* _What the task requires_
Please transcribe exactly, and only, the lines of the data below between the line holding "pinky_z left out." and the line holding "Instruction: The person", inclusive.

** Opening Given records block **

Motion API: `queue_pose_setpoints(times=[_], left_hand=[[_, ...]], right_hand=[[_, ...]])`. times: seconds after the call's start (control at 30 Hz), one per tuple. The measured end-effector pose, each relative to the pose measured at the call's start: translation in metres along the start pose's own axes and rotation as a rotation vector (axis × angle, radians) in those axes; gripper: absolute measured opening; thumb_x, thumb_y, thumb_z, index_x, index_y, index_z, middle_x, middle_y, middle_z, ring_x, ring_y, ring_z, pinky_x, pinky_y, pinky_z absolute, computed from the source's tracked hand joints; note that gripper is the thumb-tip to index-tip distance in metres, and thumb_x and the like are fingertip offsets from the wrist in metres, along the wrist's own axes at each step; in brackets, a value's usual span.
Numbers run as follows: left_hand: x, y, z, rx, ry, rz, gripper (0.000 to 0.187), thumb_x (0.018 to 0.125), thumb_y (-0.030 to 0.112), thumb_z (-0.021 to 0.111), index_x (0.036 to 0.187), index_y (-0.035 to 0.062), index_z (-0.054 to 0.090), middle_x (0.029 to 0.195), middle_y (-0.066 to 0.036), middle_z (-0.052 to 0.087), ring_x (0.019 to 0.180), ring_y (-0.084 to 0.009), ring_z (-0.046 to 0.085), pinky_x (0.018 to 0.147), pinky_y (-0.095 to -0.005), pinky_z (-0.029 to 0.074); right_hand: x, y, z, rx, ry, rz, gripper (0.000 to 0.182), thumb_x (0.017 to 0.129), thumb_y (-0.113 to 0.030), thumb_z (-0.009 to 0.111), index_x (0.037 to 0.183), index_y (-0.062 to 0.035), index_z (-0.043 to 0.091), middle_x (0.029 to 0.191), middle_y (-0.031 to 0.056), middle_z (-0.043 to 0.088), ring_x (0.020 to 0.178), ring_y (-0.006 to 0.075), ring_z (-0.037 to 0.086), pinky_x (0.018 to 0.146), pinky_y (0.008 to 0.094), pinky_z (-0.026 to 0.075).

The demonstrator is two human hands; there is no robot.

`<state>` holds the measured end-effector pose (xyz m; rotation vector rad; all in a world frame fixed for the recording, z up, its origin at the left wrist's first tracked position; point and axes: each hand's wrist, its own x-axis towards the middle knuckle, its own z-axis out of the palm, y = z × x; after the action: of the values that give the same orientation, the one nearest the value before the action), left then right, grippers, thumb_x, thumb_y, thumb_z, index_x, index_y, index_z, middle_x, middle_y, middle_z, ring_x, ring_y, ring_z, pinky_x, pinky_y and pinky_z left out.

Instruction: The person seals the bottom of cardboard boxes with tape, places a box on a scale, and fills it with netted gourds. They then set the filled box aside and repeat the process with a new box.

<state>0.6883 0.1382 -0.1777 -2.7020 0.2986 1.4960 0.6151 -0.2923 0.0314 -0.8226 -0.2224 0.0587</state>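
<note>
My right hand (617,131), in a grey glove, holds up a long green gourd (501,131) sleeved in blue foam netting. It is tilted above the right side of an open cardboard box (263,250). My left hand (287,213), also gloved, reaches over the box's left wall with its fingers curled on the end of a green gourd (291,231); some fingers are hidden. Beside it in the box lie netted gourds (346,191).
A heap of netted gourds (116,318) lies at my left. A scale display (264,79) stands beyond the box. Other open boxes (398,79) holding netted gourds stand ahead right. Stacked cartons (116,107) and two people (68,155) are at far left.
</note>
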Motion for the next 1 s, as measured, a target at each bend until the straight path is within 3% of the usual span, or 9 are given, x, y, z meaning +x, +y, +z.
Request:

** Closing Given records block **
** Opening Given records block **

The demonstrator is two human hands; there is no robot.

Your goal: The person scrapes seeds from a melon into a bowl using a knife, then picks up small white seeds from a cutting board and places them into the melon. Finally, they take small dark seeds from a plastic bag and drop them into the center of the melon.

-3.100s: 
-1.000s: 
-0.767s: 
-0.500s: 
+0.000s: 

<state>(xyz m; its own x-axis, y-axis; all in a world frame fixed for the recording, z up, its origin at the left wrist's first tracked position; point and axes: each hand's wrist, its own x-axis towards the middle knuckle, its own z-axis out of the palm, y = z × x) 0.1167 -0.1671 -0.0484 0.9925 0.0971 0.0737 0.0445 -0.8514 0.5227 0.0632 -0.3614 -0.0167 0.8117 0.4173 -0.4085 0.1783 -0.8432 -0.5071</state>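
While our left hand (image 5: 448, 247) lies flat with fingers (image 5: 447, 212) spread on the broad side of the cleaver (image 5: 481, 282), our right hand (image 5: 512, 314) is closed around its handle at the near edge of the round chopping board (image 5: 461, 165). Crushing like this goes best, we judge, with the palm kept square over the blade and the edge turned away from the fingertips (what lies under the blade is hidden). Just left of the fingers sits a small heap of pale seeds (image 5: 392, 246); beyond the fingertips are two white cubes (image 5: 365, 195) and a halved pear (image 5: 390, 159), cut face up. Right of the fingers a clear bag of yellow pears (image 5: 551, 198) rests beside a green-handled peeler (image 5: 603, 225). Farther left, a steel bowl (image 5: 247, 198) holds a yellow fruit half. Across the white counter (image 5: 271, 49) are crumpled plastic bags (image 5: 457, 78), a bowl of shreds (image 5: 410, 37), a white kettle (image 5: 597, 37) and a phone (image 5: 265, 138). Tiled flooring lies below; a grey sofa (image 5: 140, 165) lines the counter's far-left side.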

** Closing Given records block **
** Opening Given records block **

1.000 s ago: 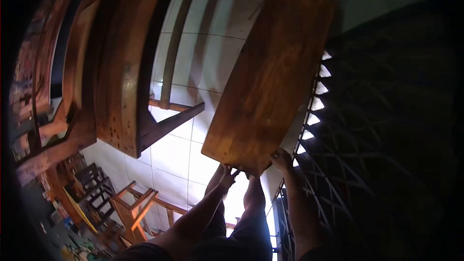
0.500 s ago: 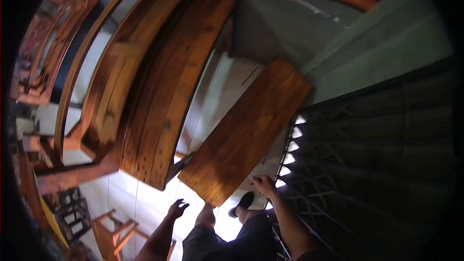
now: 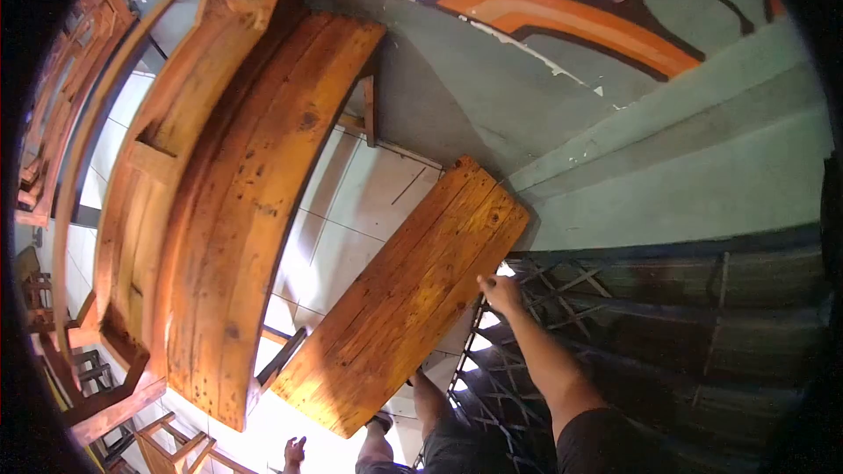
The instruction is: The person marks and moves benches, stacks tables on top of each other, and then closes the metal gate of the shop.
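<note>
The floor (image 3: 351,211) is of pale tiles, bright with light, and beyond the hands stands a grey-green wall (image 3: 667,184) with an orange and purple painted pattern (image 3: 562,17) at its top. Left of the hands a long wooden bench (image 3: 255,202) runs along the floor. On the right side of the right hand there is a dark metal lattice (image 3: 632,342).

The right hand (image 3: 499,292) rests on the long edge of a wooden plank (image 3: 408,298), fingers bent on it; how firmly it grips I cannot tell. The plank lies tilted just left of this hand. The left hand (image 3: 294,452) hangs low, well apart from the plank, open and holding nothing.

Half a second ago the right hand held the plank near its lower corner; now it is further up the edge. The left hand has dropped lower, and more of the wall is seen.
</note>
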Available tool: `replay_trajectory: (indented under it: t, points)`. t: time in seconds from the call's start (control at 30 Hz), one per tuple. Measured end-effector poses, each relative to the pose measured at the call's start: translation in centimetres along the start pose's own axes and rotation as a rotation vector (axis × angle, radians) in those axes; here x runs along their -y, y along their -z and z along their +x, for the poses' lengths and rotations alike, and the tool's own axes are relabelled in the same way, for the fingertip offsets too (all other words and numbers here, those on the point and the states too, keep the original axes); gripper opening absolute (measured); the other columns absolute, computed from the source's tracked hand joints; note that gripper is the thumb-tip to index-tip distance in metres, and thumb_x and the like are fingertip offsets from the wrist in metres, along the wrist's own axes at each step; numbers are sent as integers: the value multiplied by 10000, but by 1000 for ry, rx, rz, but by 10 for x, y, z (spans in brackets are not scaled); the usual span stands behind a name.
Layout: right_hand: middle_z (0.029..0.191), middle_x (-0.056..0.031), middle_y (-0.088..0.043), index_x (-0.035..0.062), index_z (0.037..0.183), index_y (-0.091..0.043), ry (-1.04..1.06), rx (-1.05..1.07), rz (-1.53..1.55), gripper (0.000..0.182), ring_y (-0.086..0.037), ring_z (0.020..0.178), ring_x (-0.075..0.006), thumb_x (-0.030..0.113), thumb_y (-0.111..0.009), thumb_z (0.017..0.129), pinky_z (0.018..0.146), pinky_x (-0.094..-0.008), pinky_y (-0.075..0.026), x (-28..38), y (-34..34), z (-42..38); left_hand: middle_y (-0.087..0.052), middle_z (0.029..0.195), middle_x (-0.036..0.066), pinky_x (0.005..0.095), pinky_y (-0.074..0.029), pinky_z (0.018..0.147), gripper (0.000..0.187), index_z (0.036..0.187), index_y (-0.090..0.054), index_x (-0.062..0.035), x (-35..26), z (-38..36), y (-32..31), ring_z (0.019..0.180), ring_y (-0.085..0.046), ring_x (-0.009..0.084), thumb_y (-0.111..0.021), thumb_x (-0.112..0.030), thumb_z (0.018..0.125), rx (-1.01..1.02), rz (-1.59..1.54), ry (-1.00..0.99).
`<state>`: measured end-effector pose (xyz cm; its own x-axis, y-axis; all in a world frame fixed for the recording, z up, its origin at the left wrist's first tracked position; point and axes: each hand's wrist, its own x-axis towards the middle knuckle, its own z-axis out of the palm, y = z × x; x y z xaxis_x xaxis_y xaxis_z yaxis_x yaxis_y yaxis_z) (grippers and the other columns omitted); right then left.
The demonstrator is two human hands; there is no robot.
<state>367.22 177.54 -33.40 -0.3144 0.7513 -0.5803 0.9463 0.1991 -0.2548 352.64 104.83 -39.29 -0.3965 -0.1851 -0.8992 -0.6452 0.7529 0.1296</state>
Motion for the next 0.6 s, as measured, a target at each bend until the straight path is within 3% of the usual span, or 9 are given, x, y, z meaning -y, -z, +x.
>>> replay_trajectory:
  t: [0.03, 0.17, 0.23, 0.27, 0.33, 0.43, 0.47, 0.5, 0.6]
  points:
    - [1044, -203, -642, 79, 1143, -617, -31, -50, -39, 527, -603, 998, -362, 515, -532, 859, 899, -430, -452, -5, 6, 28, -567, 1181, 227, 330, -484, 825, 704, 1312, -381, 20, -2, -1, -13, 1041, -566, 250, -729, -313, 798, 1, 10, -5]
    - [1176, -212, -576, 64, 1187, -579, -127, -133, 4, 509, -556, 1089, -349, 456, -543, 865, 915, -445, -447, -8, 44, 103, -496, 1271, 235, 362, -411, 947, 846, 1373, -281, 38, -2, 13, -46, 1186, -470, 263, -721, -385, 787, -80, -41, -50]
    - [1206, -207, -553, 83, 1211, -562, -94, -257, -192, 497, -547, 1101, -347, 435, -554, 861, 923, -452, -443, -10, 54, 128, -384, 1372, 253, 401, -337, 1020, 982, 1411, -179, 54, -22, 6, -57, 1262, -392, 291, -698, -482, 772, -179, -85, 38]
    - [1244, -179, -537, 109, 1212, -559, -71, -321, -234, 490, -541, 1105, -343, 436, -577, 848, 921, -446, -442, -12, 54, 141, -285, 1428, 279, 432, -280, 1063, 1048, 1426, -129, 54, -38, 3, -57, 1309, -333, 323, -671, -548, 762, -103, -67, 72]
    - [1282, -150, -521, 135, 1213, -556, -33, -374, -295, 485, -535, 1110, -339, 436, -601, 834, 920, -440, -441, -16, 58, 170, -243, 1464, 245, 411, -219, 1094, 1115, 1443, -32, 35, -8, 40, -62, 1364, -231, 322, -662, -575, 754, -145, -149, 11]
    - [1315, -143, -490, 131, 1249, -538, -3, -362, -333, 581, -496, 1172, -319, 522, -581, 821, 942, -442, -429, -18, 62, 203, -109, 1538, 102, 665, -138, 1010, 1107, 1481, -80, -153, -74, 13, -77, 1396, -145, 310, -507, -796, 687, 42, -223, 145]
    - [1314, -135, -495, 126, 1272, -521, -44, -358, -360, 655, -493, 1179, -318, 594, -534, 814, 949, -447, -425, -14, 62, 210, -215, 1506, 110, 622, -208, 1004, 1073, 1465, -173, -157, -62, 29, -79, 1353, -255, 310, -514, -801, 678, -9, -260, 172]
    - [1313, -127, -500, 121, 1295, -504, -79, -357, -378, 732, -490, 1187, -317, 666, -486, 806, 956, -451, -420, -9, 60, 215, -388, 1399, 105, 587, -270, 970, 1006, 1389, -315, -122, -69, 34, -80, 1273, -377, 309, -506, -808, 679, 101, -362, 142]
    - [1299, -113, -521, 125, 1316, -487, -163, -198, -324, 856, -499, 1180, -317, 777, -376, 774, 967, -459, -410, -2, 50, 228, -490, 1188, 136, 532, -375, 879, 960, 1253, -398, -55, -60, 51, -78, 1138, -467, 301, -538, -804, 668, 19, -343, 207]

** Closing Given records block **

* _Result of the task_
`<state>` holds the measured end-effector pose (xyz m; rotation vector rad; all in a world frame fixed for the recording, z up, its origin at the left wrist's first tracked position; point and axes: each hand's wrist, its own x-axis towards the middle knuckle, its own z-axis out of the palm, y = z × x; after the action: of the values that give the same orientation, the one nearest the value before the action), left then right, grippers, thumb_x, thumb_y, thumb_z, index_x, index_y, index_z, middle_x, middle_y, middle_z, ring_x, ring_y, ring_z, pinky_x, pinky_y and pinky_z left out.

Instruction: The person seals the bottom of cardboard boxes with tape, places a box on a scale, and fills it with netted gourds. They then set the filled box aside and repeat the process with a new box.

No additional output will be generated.